The conjugate prior for the mean of the Gaussian (with known variance) is a Gaussian. The conjugate prior for the variance of the Gaussian (with known mean) is Inverse Gamma, and if you want to have a prior on both, we can do that too, but don’t worry about it (yet). Let’s fix the variance and assume a Gaussian prior on the mean:
{$ p(\mu | \mu_0, \sigma_0) = \frac{1}{\sigma_0\sqrt{2\pi}} e^{\frac{-(\mu-\mu_0)^2}{2\sigma_0^2}} $}
Then the posterior is given by:
{$ \begin{align*}p(\mu | D, \mu_0, \sigma_0, \sigma) &= \frac{p(\mu, D | \mu_0, \sigma_0, \sigma)}{p(D | \mu_0, \sigma_0, \sigma)} \propto p(\mu, D | \mu_0, \sigma_0, \sigma) \\ &= p(\mu | \mu_0, \sigma_0) p(D | \mu, \sigma) \\ &= e^{\frac{-(\mu-\mu_0)^2}{2\sigma_0^2}} \prod_i e^{\frac{-(x_i-\mu)^2}{2\sigma^2}} \end{align*} $}
Note that if we combine all the exponents, we will get a quadratic in {$\mu$}, and we can rewrite the posterior in standard Gaussian form.
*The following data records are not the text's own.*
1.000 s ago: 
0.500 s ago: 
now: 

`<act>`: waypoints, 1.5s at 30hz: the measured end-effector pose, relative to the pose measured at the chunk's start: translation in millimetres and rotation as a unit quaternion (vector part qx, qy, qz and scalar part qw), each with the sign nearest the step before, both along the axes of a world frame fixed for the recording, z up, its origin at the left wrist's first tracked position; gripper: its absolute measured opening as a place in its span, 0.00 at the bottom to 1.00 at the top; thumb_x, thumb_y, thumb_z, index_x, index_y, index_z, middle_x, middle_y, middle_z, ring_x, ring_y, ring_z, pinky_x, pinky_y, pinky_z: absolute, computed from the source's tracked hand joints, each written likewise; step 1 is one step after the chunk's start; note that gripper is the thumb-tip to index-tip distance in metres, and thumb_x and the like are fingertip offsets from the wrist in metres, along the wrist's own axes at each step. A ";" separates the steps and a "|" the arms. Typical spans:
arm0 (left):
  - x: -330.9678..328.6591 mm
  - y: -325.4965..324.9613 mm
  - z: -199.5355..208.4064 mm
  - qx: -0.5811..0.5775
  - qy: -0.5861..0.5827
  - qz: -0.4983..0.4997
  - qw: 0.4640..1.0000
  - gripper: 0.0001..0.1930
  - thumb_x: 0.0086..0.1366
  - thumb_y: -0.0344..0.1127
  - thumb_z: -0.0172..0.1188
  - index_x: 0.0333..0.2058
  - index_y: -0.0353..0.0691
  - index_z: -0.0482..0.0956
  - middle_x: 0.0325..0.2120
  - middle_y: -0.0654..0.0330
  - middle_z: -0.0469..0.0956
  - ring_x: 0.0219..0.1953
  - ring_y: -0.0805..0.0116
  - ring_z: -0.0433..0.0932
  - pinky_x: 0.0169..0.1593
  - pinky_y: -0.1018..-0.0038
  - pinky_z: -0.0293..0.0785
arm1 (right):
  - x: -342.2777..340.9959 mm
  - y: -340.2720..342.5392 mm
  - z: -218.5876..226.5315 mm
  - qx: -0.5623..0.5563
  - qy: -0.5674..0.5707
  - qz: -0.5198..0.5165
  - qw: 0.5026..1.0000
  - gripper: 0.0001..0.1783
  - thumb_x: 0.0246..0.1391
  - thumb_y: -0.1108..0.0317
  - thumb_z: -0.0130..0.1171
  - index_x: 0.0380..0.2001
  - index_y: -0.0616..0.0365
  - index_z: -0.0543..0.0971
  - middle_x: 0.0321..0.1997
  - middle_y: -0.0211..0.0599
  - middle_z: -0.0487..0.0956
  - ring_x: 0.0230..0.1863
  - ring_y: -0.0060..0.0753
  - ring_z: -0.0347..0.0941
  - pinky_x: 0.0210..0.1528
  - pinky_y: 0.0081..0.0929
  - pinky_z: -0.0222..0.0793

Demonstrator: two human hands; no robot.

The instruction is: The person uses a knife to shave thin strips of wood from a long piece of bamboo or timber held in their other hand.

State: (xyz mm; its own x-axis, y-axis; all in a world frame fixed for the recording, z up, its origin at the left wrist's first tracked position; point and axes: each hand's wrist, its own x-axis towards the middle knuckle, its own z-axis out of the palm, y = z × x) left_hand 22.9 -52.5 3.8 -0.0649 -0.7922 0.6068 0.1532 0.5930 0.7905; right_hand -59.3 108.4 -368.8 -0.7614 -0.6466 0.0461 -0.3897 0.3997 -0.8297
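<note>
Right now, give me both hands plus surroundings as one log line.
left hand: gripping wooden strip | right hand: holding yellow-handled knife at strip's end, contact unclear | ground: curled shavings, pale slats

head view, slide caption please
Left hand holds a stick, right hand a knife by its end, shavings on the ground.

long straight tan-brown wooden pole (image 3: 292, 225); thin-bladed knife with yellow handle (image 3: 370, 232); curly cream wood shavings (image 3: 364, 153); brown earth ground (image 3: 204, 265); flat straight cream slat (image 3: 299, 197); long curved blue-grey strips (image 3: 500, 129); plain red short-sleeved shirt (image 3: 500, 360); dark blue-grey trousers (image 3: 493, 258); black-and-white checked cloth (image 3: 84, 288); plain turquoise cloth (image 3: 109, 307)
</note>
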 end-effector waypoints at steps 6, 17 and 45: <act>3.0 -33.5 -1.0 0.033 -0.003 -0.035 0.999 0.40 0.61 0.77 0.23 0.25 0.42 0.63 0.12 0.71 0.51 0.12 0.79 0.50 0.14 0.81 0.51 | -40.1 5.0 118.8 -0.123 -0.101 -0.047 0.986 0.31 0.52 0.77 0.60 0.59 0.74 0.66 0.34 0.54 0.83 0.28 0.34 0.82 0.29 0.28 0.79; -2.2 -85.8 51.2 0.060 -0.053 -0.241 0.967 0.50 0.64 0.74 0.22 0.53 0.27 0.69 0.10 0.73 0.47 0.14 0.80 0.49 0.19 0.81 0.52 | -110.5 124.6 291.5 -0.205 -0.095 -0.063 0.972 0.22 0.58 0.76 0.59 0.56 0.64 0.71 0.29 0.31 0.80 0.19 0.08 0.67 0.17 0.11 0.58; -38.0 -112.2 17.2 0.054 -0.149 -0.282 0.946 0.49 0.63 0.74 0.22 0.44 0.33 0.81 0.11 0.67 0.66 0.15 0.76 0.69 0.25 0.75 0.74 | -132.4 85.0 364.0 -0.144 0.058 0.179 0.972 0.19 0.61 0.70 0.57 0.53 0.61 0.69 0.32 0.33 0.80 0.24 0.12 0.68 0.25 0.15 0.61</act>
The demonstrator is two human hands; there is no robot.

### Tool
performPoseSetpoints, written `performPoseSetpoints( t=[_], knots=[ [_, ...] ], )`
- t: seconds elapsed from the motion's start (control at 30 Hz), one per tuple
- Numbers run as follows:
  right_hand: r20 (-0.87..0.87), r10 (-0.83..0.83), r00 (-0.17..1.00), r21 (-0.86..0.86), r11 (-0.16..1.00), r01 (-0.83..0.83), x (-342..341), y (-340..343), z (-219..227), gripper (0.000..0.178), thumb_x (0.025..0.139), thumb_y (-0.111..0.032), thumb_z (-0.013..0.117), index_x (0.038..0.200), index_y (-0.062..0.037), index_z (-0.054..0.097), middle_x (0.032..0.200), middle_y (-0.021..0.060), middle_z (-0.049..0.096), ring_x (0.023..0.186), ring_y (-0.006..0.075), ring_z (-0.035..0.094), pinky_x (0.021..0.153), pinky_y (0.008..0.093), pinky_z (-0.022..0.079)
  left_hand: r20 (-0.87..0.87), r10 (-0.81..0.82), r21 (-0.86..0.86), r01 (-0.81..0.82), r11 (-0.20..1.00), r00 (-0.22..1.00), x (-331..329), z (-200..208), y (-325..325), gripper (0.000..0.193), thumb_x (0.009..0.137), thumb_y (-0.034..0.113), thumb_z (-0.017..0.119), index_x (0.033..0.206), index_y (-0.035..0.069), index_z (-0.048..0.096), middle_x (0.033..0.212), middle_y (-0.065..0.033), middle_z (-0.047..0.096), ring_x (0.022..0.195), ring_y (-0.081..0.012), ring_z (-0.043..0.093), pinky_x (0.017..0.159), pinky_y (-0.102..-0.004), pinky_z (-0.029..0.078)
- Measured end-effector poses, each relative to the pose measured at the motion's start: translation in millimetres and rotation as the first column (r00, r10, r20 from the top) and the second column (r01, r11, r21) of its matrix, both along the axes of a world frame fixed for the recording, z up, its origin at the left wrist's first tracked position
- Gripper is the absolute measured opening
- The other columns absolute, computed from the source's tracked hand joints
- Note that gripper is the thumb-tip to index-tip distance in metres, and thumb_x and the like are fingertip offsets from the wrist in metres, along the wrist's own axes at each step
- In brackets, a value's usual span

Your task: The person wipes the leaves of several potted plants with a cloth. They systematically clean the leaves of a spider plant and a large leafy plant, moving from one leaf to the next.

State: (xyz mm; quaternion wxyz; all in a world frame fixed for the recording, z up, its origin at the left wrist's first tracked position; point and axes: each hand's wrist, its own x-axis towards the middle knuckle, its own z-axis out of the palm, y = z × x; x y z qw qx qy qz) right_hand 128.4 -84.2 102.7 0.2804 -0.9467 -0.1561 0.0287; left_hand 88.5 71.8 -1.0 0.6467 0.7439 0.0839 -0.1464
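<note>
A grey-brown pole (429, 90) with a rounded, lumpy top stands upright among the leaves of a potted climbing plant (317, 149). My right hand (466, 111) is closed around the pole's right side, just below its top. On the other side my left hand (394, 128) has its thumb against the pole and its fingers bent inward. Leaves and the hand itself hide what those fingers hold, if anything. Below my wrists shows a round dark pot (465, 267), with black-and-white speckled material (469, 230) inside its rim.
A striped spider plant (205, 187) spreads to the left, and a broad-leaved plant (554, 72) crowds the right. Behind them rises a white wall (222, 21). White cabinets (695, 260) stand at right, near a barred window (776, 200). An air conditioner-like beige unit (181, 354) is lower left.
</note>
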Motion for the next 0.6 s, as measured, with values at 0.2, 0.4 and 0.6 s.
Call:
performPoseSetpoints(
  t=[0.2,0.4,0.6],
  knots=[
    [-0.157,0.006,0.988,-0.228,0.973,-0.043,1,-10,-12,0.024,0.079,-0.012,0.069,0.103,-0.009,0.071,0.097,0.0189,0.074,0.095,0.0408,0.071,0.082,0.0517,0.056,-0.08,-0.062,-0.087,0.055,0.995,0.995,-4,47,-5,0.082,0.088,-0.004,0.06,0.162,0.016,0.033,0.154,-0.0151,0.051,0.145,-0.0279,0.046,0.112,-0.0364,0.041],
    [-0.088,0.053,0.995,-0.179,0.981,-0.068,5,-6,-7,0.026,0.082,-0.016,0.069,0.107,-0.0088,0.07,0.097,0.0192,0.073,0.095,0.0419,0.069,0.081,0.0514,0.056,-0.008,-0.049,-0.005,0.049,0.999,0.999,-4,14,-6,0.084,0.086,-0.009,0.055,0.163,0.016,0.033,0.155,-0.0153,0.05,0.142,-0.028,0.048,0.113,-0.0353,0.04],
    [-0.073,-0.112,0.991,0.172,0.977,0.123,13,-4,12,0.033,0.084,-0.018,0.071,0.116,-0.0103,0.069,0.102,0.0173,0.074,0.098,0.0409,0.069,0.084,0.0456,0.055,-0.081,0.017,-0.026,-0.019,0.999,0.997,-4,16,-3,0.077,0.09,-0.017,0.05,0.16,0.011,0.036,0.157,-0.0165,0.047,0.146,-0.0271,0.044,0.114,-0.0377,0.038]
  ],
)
Let’s compute the MAP (which is the same as the posterior mean for the Gaussian case). Taking logs and setting the derivative to zero, we get:
{$-\frac{\mu-\mu_0}{\sigma_0^2} + \sum_i \frac{x_i-\mu}{\sigma^2} = 0 \;\;\; \rightarrow \;\; \hat\mu_{MAP} = \frac{\frac{\mu_0}{\sigma_0^2} + \sum_i \frac{x_i}{\sigma^2} }{\frac{1}{\sigma_0^2} + \frac{n}{\sigma^2} }$}
A few things to notice. First, MAP is a convex combination of prior mean and MLE mean. Second, as {$n\rightarrow\infty$}, {$\hat\mu_{MAP} \rightarrow \hat\mu_{MLE}$}. Third, when the prior is more uncertain, it matters less, that is {$\sigma_0 \rightarrow \infty, \;\;\hat\mu_{MAP} \rightarrow \hat\mu_{MLE}$}.